● GIVEN INFORMATION:
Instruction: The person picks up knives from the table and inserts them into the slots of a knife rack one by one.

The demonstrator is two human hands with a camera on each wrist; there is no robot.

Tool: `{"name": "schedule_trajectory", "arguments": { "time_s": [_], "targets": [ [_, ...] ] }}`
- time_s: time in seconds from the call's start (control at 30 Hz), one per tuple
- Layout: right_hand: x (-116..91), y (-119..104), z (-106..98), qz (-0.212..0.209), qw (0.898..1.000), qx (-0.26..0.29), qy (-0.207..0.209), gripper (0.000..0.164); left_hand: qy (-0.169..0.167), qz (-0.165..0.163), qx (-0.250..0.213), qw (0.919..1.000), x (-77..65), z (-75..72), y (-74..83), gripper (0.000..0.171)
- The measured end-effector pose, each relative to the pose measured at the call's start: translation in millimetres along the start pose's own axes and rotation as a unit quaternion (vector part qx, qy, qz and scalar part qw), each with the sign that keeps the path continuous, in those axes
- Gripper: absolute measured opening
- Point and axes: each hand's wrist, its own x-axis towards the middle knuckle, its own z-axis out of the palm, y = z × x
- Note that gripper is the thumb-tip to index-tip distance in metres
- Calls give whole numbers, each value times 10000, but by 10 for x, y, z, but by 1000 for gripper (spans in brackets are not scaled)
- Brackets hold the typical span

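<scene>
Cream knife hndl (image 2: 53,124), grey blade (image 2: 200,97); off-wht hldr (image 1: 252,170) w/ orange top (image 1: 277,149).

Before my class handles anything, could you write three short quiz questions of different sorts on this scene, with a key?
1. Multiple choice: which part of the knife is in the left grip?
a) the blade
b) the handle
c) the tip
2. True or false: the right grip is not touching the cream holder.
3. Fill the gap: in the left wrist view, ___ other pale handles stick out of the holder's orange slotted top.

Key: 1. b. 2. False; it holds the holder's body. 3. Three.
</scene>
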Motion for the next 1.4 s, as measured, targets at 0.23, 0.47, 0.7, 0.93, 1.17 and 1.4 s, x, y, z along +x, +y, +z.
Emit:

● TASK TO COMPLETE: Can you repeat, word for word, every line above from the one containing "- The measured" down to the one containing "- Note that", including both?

● WRITTEN ANSWER:
- The measured end-effector pose, each relative to the pose measured at the call's start: translation in millimetres along the start pose's own axes and rotation as a unit quaternion (vector part qx, qy, qz and scalar part qw), each with the sign that keeps the path continuous, in those axes
- Gripper: absolute measured opening
- Point and axes: each hand's wrist, its own x-axis towards the middle knuckle, its own z-axis out of the palm, y = z × x
- Note that gripper is the thumb-tip to index-tip distance in metres

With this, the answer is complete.